My theory for years has been that the New York Times editorial board is centrist looking left, while its
newsroom supports the rightwing and its editorial columnists run the gamut from
slightly left (Krugman and Blow) to rightwing (Ross Douthat). But there’s no
reason why the Times newsroom couldn’t
change its bias in favor of Republicans for four or five months, seeing that
not to do so aids in the potential election of an unqualified and dangerously
erratic candidate.
Why would the mainstream news media decide to play the 2016
election straight, when it so often tips the balance through its biased
coverage of issues?
I think the answer to this question also answers the
question why so many Republicans who are not uneducated angry white males
slipping out of the middle class are holding their noses and supporting Trump
or saying that they won’t vote for either candidate. No matter how incompetent a Republican
president, no matter how much of a past failure, how erratic and how ignorant,
it doesn’t matter to traditional business Republicans, and the mass media
outlets they own and control.

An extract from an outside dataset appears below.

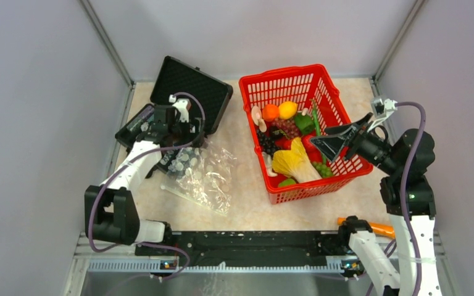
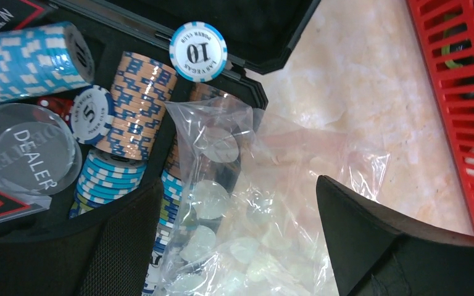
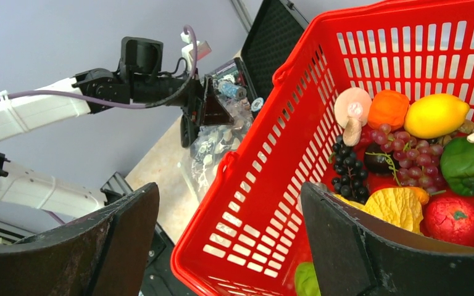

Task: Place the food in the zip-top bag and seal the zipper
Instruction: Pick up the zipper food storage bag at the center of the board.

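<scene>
The food lies in the red mesh basket [image 1: 345, 174]: a mushroom [image 3: 352, 108], an orange [image 3: 387, 109], a lemon [image 3: 435, 115], grapes [image 3: 349, 176], a green pepper [image 3: 469, 165], a red fruit [image 3: 453, 220] and a pale cabbage [image 1: 295, 161]. My right gripper [image 1: 331, 139] hovers open over the basket's right half with nothing between its fingers [image 3: 358, 246]. The clear zip-top bag [image 1: 205, 176] lies crumpled and flat on the table left of the basket. My left gripper [image 2: 241, 246] stands open over the bag's far end, beside the black case. I cannot make out the zipper.
An open black case [image 1: 191, 86] with poker chips [image 2: 137, 102] and a dealer button [image 2: 28, 151] sits at the back left, touching the bag. An orange tool [image 1: 379, 228] lies by the right arm's base. Grey walls close in both sides.
</scene>
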Robot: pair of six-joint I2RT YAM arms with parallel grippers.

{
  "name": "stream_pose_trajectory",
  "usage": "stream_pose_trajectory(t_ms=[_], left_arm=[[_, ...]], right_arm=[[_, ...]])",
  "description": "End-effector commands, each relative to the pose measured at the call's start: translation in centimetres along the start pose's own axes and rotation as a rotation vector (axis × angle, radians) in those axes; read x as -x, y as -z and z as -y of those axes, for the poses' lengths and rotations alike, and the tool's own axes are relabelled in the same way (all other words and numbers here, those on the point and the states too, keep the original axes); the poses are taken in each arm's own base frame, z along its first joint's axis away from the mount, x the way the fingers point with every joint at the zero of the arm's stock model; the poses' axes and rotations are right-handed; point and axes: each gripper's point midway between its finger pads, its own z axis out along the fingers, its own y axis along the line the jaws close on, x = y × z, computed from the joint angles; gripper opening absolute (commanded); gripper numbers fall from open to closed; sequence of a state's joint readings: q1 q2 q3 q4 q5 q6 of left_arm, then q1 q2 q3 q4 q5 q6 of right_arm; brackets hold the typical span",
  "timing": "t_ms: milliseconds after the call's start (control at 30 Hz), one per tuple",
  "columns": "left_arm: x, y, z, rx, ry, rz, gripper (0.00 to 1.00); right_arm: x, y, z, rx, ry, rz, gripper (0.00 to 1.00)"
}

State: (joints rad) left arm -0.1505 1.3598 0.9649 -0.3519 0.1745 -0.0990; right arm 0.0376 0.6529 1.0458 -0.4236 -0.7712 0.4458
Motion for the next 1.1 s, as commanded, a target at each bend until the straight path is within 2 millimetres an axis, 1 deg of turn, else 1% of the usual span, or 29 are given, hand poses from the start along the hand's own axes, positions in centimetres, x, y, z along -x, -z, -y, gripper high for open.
stream_pose_trajectory(t_ms=[0, 133, 167, 233, 300, 400, 533, 567, 633, 700, 767, 800, 833, 867, 900, 967, 1000, 1033, 1067], left_arm=[[1.0, 0.5, 1.4, -0.093, -0.052, -0.001, 0.90], [-0.9, 0.4, 1.4, -0.106, -0.061, -0.091, 0.81], [-1.2, 0.3, 1.4, -0.111, -0.061, -0.104, 0.77], [-1.3, 0.2, 1.5, -0.111, -0.050, -0.112, 0.66], [-1.4, 0.2, 1.8, -0.132, -0.052, -0.108, 0.59], [-1.5, 0.1, 1.9, -0.141, -0.051, -0.111, 0.39], [-1.4, 0.1, 2.2, -0.153, -0.041, -0.109, 0.02], [-1.2, 0.4, 2.5, -0.166, -0.037, -0.100, 0.00], [-0.4, 1.3, 3.3, -0.200, -0.033, -0.066, 0.00], [1.3, 3.0, 4.1, -0.216, -0.022, 0.019, 0.00], [4.0, 5.6, 5.1, -0.237, 0.008, 0.173, 0.00], [5.6, 7.3, 5.8, -0.257, 0.021, 0.273, 0.00], [6.6, 8.8, 6.0, -0.257, 0.069, 0.362, 0.00], [8.1, 10.7, 6.5, -0.276, 0.110, 0.456, 0.00], [8.9, 12.0, 6.6, -0.284, 0.152, 0.535, 0.00], [10.2, 14.4, 6.4, -0.281, 0.254, 0.634, 0.00], [10.5, 15.0, 6.1, -0.272, 0.298, 0.654, 0.00], [10.7, 15.5, 5.7, -0.258, 0.346, 0.665, 0.00], [10.7, 15.5, 5.3, -0.244, 0.401, 0.664, 0.00]], right_arm=[[-0.1, -0.1, -0.2, 0.022, 0.022, -0.002, 0.83], [-0.5, -0.4, 0.0, 0.035, 0.000, -0.003, 0.83], [-0.6, -0.5, 0.0, 0.040, -0.005, -0.006, 0.83], [-0.8, -0.5, 0.0, 0.045, -0.012, -0.005, 0.83], [-1.0, -0.6, 0.1, 0.043, -0.020, -0.010, 0.83], [-1.0, -0.5, 0.1, 0.038, -0.018, -0.009, 0.83], [-1.0, -0.5, 0.2, 0.036, -0.020, -0.004, 0.83], [-1.1, -0.5, 0.2, 0.040, -0.024, -0.006, 0.83], [-1.2, -0.6, 0.0, 0.051, -0.029, -0.013, 0.82], [-1.4, -0.6, -0.1, 0.062, -0.032, -0.021, 0.84], [-1.3, -0.5, -1.0, 0.104, -0.033, -0.029, 0.88], [-1.2, -0.4, -1.5, 0.134, -0.033, -0.026, 0.89], [-0.8, -0.4, -2.1, 0.158, -0.037, -0.015, 0.90], [-0.6, -0.4, -2.5, 0.174, -0.033, -0.012, 0.90], [-0.5, -0.4, -2.8, 0.179, -0.031, -0.014, 0.90], [-0.4, -0.7, -3.0, 0.153, -0.021, -0.032, 0.90], [-0.3, -0.9, -2.9, 0.128, -0.018, -0.043, 0.90], [-0.4, -1.2, -3.4, 0.126, -0.005, -0.061, 0.90], [-0.6, -1.5, -3.8, 0.124, 0.004, -0.081, 0.90]])
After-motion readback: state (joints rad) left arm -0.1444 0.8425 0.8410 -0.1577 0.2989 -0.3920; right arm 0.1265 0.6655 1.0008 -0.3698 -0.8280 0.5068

The only thing that matters is whether a
candidate supports lowering taxes on the income and investments of the wealthy.
It’s the politics of selfishness that has guided the ruling elite over the past
40 years as it has withdrawn support of public education, degraded the
environment, allowed our infrastructure of bridges, mass transit and roads to
deteriorate and taken needed aid from millions of poor people, all to line
their pockets with windfall cash from lower taxes.
The mentally unstable and politically ignorant Trump
expresses the politics of selfishness of the displaced uneducated white male.
But if he’s elected, it will be because of the politics of selfishness of rich
folk and the news media they control.